Robinson warns Panthers of prostitutes, Broncos player caught in sting

BY Andre Vergara • February 2, 2016

On the same day Eugene Robinson warned the Carolina Panthers not to do what he did — infamously getting arrested the night before the Super Bowl for soliciting a prostitute — Denver Broncos practice squad player Ryan Murphy is headed home after being caught up in a prostitution sting.

Police in San Jose, Calif., said Murphy and his brother were questioned along with a suspected prostitute after the three were discovered in a car in an area known for sex trafficking. Murphy was not cited but his brother and the woman were.

On Tuesday night, Broncos head coach Gary Kubiak released a statement saying the team was sending Murphy home.

“Although practice squad safety Ryan Murphy was not cited by police, we decided it was best for the team if we continued our preparations for Super Bowl 50 without him," the statement said. “Ryan is returning to Denver but his status as a practice squad player has not changed at this time.”

Earlier that day in San Jose, Robinson warned the Panthers not to mess up like he did.

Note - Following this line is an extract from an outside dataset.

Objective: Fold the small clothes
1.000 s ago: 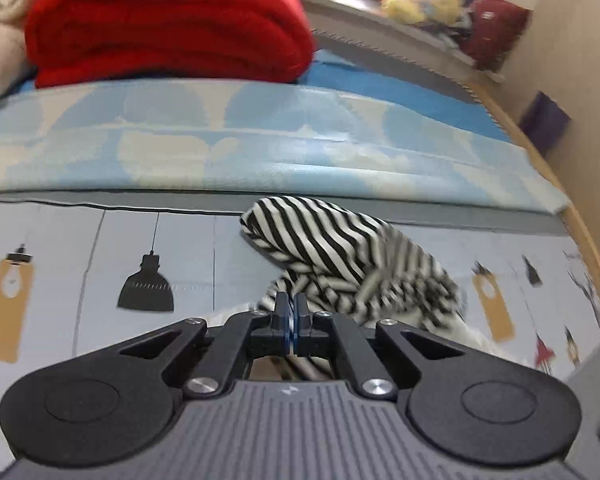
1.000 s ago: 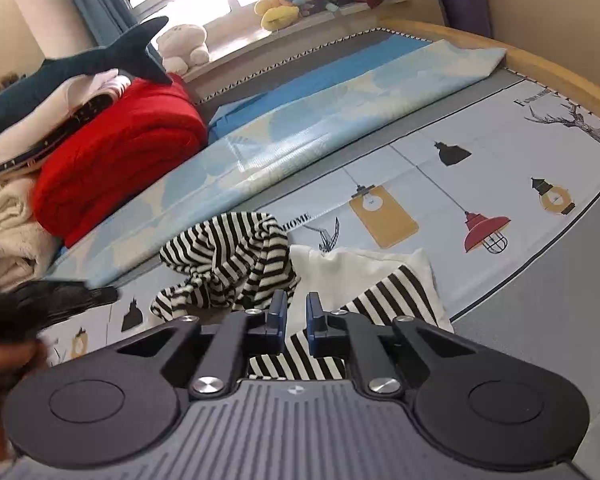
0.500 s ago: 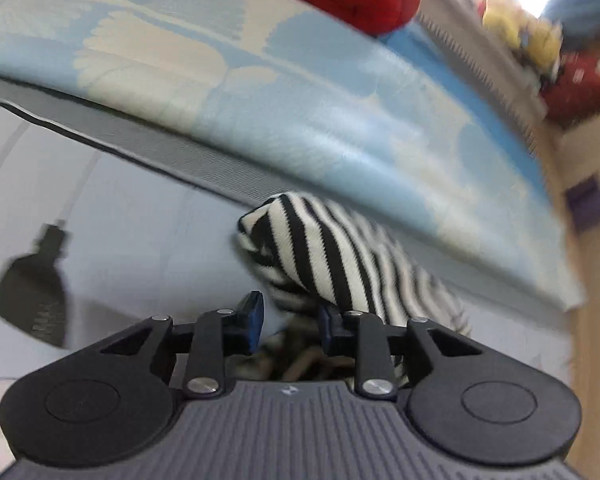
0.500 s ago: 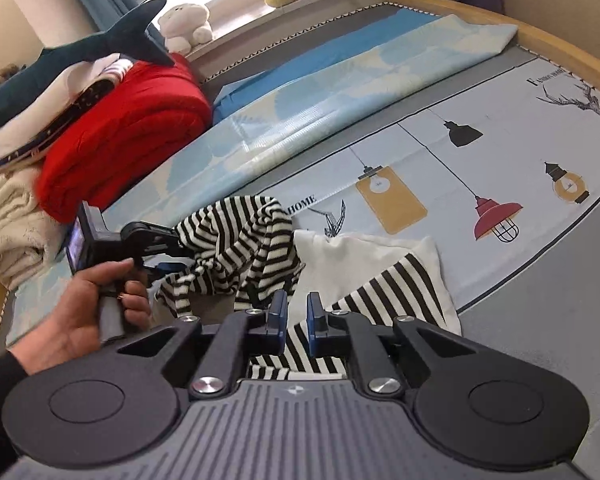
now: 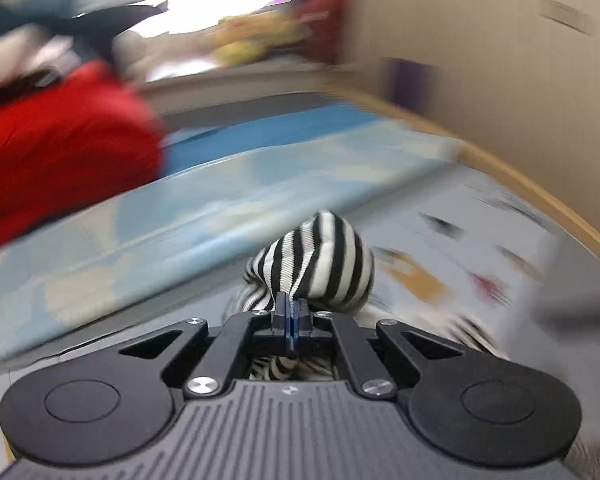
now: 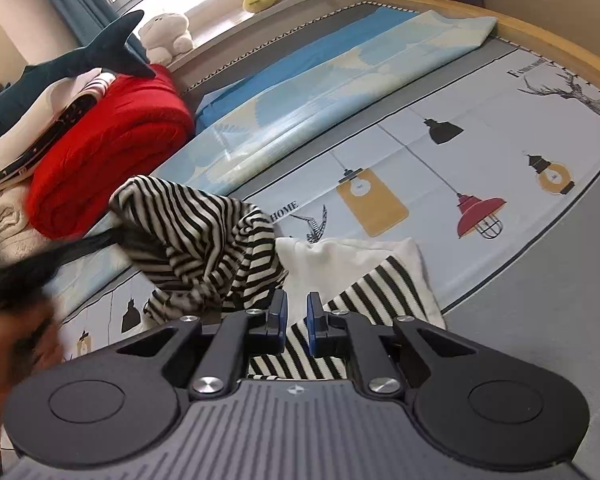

Robinson, a member of the Panthers' broadcast team, was a Falcons safety in 1999 when he was arrested the night before the Super Bowl for solicitation of a prostitute, while his wife and children were in a nearby hotel. Robinson played in the Super Bowl the following day, but gave up an 80-yard touchdown pass and missed a tackle on a long run as Atlanta lost 34-19 to the Denver Broncos.

''It was just to tell these guys, don't mess this up,'' Robinson said Tuesday. ''... I can be a living example — don't mess this up.''

Panthers coach Ron Rivera said the speech seemed to resonate with players, who gave Robinson a standing ovation.

''It was painful. I cried the entire night,'' said Robinson, who remains married to his wife of 30 years. ''I was like, `How did I get so far over here when I was way over there? It's easy to lose your way when you're selfish and you're only thinking about yourself. That's what I did.''

The Associated Press contributed to this report.